WHAT THE TASK ASKS:
Copy each entry below exactly as it reads.

[RECORD EXCERPTS — start]

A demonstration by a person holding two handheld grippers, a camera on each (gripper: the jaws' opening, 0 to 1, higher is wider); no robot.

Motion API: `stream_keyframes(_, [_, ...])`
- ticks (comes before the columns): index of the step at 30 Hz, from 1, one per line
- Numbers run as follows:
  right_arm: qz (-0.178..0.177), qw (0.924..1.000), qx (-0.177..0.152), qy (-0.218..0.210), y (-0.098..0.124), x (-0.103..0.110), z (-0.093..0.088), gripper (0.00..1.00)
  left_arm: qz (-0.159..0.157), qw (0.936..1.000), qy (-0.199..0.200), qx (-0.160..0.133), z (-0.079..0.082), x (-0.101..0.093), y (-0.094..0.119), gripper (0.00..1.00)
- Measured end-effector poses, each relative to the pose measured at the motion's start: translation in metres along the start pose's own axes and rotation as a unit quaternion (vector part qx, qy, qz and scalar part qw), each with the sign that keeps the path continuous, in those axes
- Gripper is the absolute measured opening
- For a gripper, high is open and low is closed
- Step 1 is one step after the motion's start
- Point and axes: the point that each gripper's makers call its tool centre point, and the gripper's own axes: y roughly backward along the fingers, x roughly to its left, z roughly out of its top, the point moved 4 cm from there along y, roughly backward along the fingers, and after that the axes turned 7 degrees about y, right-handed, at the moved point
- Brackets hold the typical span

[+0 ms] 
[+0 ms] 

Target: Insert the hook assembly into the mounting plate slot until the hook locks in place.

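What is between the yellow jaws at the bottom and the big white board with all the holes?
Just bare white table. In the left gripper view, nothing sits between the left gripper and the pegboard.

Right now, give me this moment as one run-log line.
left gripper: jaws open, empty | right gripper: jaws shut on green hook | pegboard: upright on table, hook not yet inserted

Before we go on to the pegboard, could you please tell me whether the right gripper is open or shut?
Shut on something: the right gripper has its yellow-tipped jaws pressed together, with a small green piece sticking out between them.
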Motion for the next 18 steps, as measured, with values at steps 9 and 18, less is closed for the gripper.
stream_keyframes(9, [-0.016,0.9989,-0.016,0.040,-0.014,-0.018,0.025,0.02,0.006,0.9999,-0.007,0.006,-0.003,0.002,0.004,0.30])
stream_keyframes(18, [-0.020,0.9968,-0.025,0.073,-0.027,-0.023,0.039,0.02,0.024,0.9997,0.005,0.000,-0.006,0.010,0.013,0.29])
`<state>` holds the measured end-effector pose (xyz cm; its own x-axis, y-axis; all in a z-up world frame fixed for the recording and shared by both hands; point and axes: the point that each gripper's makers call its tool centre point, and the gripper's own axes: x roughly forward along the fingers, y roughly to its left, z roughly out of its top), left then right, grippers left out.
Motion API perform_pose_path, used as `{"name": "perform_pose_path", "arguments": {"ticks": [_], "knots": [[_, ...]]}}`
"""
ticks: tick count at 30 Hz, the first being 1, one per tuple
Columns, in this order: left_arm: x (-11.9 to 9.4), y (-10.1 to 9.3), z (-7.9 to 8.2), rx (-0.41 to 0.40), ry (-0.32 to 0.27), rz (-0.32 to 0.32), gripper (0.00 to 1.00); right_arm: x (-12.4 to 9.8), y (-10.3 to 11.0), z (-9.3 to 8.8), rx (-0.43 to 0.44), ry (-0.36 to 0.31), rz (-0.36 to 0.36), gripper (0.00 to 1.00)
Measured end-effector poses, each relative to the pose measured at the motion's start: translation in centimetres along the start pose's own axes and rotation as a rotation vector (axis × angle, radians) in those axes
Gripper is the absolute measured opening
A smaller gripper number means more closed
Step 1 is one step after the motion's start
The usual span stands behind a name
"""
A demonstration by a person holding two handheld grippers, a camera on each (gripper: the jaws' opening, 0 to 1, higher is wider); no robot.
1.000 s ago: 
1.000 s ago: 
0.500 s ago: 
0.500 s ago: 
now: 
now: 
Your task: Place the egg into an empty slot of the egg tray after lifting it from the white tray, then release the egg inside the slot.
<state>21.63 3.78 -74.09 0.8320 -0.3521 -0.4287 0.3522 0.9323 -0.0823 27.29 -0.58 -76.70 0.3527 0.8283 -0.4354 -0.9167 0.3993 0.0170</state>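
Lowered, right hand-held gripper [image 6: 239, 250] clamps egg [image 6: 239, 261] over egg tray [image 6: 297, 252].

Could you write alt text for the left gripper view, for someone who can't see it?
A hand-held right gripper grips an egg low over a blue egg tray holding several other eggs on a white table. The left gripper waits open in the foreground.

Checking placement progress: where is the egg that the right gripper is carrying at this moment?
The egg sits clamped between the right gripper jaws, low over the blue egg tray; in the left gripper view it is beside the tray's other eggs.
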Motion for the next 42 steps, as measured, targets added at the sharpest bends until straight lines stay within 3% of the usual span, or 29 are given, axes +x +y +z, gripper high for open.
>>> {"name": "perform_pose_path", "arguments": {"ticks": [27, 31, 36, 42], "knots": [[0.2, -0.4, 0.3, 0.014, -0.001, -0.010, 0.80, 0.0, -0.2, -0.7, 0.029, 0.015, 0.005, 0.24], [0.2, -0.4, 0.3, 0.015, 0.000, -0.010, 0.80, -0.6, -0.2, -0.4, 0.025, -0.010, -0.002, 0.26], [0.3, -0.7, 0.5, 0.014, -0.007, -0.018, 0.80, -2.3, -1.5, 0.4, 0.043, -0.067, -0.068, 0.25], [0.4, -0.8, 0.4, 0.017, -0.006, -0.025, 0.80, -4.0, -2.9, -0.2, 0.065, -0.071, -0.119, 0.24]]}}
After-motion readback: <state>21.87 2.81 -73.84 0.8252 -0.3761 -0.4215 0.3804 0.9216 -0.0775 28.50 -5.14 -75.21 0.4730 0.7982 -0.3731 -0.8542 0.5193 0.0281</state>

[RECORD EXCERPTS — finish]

EXERCISE OUTPUT:
A demonstration by a person holding two handheld grippers, a camera on each (gripper: the jaws' opening, 0 to 1, higher is wider); no robot.

Motion API: `stream_keyframes(_, [_, ...])`
- ticks (comes before the columns): index of the step at 30 Hz, from 1, one per line
- Numbers run as follows:
  right_arm: qz (-0.178..0.177), qw (0.924..1.000), qx (-0.177..0.152), qy (-0.218..0.210), y (-0.098..0.124), x (-0.103..0.110), z (-0.093..0.088), gripper (0.00..1.00)
  left_arm: qz (-0.159..0.157), qw (0.936..1.000), qy (-0.199..0.200), qx (-0.160..0.133), z (-0.079..0.082), x (-0.101..0.093), y (-0.094..0.119), gripper (0.00..1.00)
- Measured end-effector poses, each relative to the pose measured at the motion's start: translation in metres along the start pose's own axes and rotation as a unit quaternion (vector part qx, qy, qz and scalar part qw), each with the sign that keeps the path continuous, in those axes
- Gripper is the absolute measured opening
- For a gripper, high is open and low is closed
- Step 1 is one step after the motion's start
- Point and axes: the point that each gripper's makers call its tool centre point, and the gripper's own axes: y roughly backward along the fingers, x roughly to its left, z roughly out of its top, the point moved 4 cm from there along y, roughly backward along the fingers, and after that the axes turned 7 degrees about y, right-handed, at the moved point
- Brackets hold the typical span

[+0 ms] 
[+0 ms] 

Target: Insert the hook assembly into the mounting plate slot until the hook locks in place.

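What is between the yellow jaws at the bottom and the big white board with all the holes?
Just bare white table. In the left gripper view, nothing sits between the left gripper and the pegboard.

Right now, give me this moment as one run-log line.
left gripper: jaws open, empty | right gripper: jaws shut on green hook | pegboard: upright on table, hook not yet inserted

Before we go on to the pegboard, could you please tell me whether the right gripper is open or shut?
Shut on something: the right gripper has its yellow-tipped jaws pressed together, with a small green piece sticking out between them.
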Motion for the next 18 steps, as measured, with values at steps 9 and 18, less is closed for the gripper.
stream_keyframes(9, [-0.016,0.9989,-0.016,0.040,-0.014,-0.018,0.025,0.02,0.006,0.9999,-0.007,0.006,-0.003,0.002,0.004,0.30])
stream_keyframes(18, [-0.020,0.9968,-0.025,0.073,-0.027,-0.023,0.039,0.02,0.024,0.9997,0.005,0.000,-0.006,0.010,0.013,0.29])
`<state>` holds the measured end-effector pose (xyz cm; its own x-axis, y-axis; all in a z-up world frame fixed for the recording and shared by both hands; point and axes: the point that each gripper's makers call its tool centre point, and the gripper's own axes: x roughly forward along the fingers, y roughly to its left, z roughly out of its top), left then right, grippers left out.
Motion API perform_pose_path, used as `{"name": "perform_pose_path", "arguments": {"ticks": [_], "knots": [[_, ...]]}}`
"""
ticks: tick count at 30 Hz, the first being 1, one per tuple
Columns, in this order: left_arm: x (-11.9 to 9.4), y (-10.1 to 9.3), z (-7.9 to 8.2), rx (-0.41 to 0.40), ry (-0.32 to 0.27), rz (-0.32 to 0.32), gripper (0.00 to 1.00); right_arm: x (-12.4 to 9.8), y (-10.3 to 11.0), z (-9.3 to 8.8), rx (-0.43 to 0.44), ry (-0.36 to 0.31), rz (-0.36 to 0.36), gripper (0.00 to 1.00)
Measured end-effector poses, each relative to the pose measured at the motion's start: translation in centimetres along the start pose's own axes and rotation as a rotation vector (axis × angle, radians) in those axes
Gripper is the absolute measured opening
A smaller gripper number means more closed
Step 1 is one step after the motion's start
The usual span stands behind a name
"""
A demonstration by a person holding two handheld grippers, a camera on each (gripper: the jaws' opening, 0 to 1, higher is wider); no robot.
1.000 s ago: 
1.000 s ago: 
0.500 s ago: 
0.500 s ago: 
now: 
now: 
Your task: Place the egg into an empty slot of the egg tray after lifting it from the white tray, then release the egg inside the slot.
<state>21.63 3.78 -74.09 0.8320 -0.3521 -0.4287 0.3522 0.9323 -0.0823 27.29 -0.58 -76.70 0.3527 0.8283 -0.4354 -0.9167 0.3993 0.0170</state>
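Lowered, right hand-held gripper [image 6: 239, 250] clamps egg [image 6: 239, 261] over egg tray [image 6: 297, 252].

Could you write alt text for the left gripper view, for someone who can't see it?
A hand-held right gripper grips an egg low over a blue egg tray holding several other eggs on a white table. The left gripper waits open in the foreground.

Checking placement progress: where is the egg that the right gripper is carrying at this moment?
The egg sits clamped between the right gripper jaws, low over the blue egg tray; in the left gripper view it is beside the tray's other eggs.
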Motion for the next 42 steps, as measured, targets added at the sharpest bends until straight lines stay within 3% of the usual span, or 29 are given, axes +x +y +z, gripper high for open.
>>> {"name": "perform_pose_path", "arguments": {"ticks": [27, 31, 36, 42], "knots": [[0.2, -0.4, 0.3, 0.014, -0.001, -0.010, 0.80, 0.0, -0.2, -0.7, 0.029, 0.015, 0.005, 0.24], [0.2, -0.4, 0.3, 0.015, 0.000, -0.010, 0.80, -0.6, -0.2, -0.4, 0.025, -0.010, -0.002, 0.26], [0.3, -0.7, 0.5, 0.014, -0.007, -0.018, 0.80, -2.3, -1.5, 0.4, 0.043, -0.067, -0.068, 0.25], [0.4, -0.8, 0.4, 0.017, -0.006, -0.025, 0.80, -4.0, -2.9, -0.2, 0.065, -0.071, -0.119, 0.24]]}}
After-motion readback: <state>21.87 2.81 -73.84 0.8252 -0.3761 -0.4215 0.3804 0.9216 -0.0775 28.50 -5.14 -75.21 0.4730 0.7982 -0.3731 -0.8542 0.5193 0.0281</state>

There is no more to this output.